Bryce: So that gives me time to get a plan in place and maybe go on to some systemic drug um,and then that also tells me that I need to start imaging again and then I’ll get new imaging and we’ll find something and you know I’m what’s considered oligo metastatic which is a term that a lot of prostate cancer patients may not even understand but um, some people feel that oligo metastatic disease which is maybe three or four lesions you’re not lit up like a Christmas tree you only have 3 or 4 you can treat that slightly differently. You can kinda go after that in a targeted way um through maybe high dose like stereotactic high beam radiation treatments and things like that. So I think it’s really important to stay on top of your disease through PSA tests through imaging keep the tumor burden as the lowest possible if you can stay in that oligo metastatic state you’re going to live a lot longer. You know. Um, so I don’t mind. I don’t mind the frequent scans. I don’t mind the blood tests. Am I more likely because of all the imaging that I’ve had to potentially get a secondary cancer ten 15years from now? Maybe but I don’t care…if I get 10 or 15 years I’ll be ecstatic..

 

Interviewer: any last words that you have to the community of physicians and scientists and policy makers and technologist that you would like to share with us

 

Bryce: You know the demographic of America is changing. We millennials- millennial generation is never going to accept this one size fits all standard of care treatment paradigm. So if you as an oncologist think that because the baby boomers and gen x’s kinda just accepted it that you can just keep practicing the way that you have you got another thing coming b/c this is the generation that expects everything to be personalized and customized to them, right? They’re going to be shocked that there’s no app for this. You know where’s the app that can just cure my cancer? You know why do we not have that? So, I think that if you’re not getting on the train to work on understanding the molecular drivers of the disease and how to treat people based on that and to really embrace these technologies that can surface up new drivers molecular drivers in things like your guys’ test – if you’re not caught up and up to speed on this, you need to get up to speed on this because your patients are going to bounce.
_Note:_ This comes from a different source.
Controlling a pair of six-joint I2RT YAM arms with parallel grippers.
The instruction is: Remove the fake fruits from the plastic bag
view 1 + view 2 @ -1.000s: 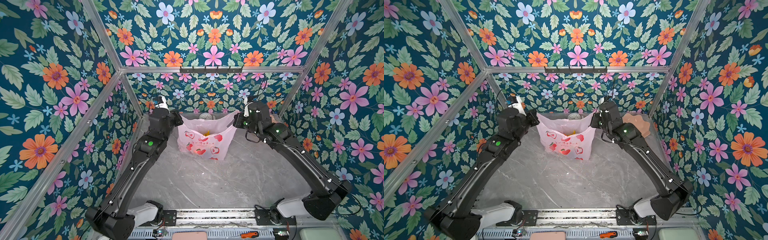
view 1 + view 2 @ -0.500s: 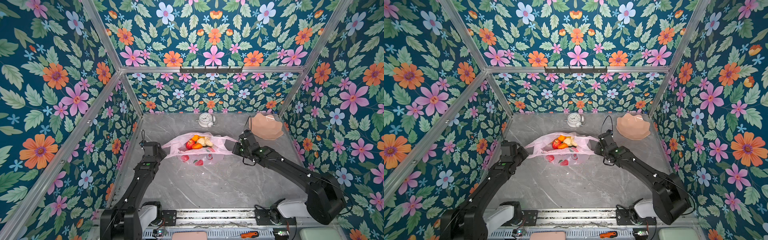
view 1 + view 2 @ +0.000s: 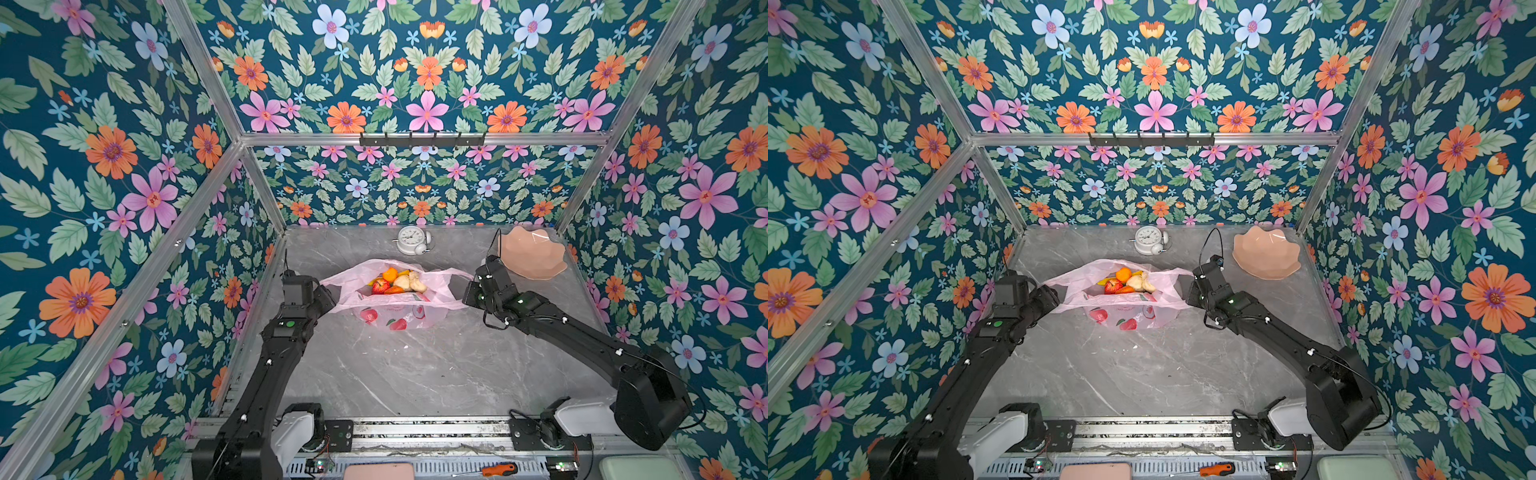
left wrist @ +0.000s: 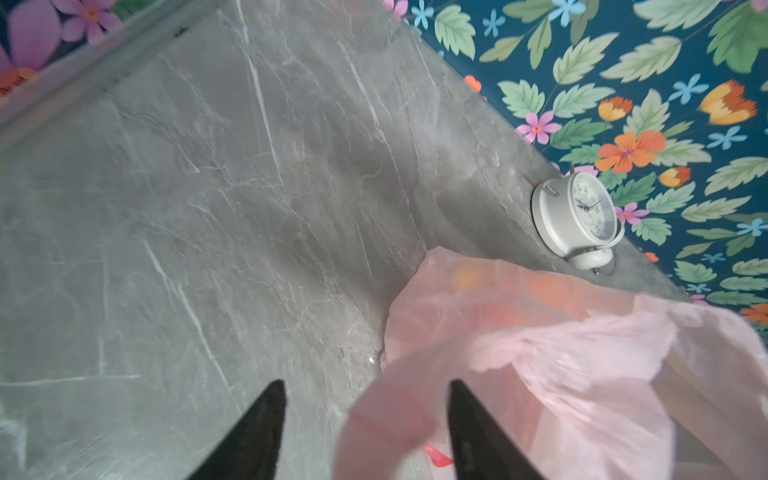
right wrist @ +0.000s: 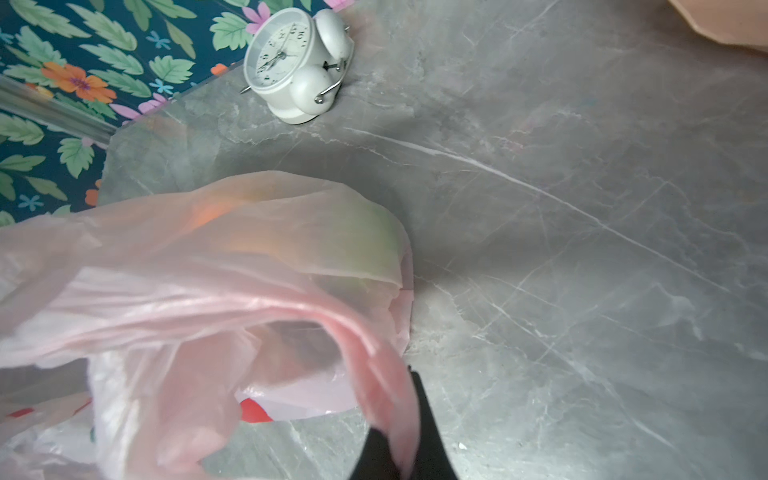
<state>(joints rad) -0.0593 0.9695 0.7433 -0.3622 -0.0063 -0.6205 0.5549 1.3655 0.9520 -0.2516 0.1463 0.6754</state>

They are not going to accept this SOC everybody gets this same treatment paradigm and they will find doctors who will appreciate the uniqueness of individuality of people um, so, you know get on board is my message I guess.

 

Interviewer: Well said and thank you so much for joining us today and I’m super excited to work with you continue to work with you and other patients like you so that we can enable these changes for the next generation.

 

Bryce: Absolutely,likewise, thank you very much for the opportunity.